My questions still buzzing in my head, I climbed aboard the bus with three other passengers, and picked a window seat where I knew the sun wouldn`t shine in my eyes. (I`m getting experienced at this bus traveling business.) Soon we were pulling out of the Càdiz, and the early morning light granted me a few glimpses of the ocean as I pulled out of town.
It felt like a 101 stops until Càdiz, but surprisingly we got there at about 9 AM- I had expected the trip to be considerably longer. But what about La Linea, the line to Gibraltar?
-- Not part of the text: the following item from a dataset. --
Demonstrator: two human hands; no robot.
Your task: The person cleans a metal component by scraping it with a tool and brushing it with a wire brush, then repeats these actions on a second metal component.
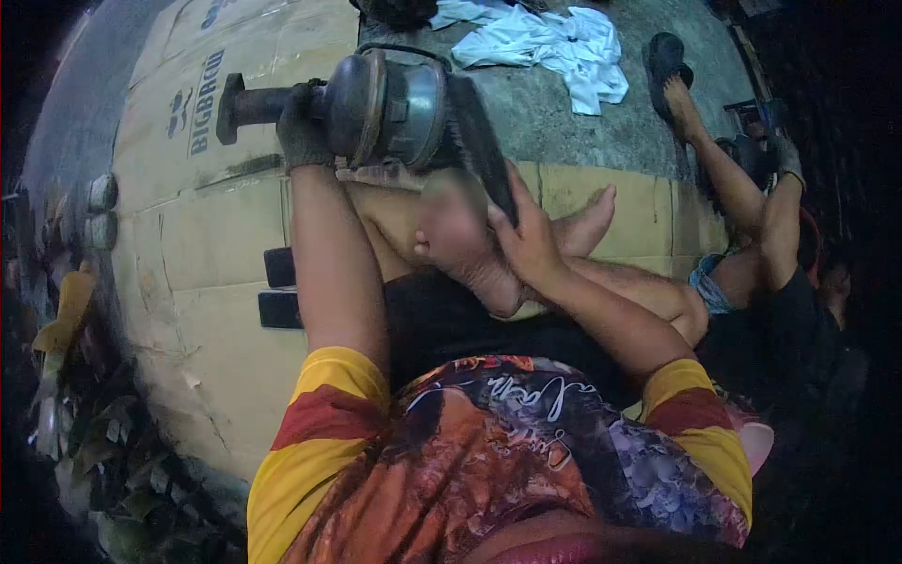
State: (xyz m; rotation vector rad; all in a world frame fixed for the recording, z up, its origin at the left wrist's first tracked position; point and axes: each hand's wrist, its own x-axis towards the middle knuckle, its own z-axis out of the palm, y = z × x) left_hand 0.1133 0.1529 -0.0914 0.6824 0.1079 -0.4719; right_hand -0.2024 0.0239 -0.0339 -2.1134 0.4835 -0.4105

I studied the bus times at the familiar station, (from Morocco) and to my delight, one was to depart at 9:30 AM. It couldn`t have worked out better!
9:30 AM had me on a small town-bus, with a 2 Euro fee to take the under half an hour ride. There was definately a good group of people on the bus, but I managed to steal a seat for myself. I could barely hide a smile as the bus pulled out of the station- I felt very accomplished! But I wasn`t there yet, so I tapped my fingers against the window, impatient and excited to see this world famous rock.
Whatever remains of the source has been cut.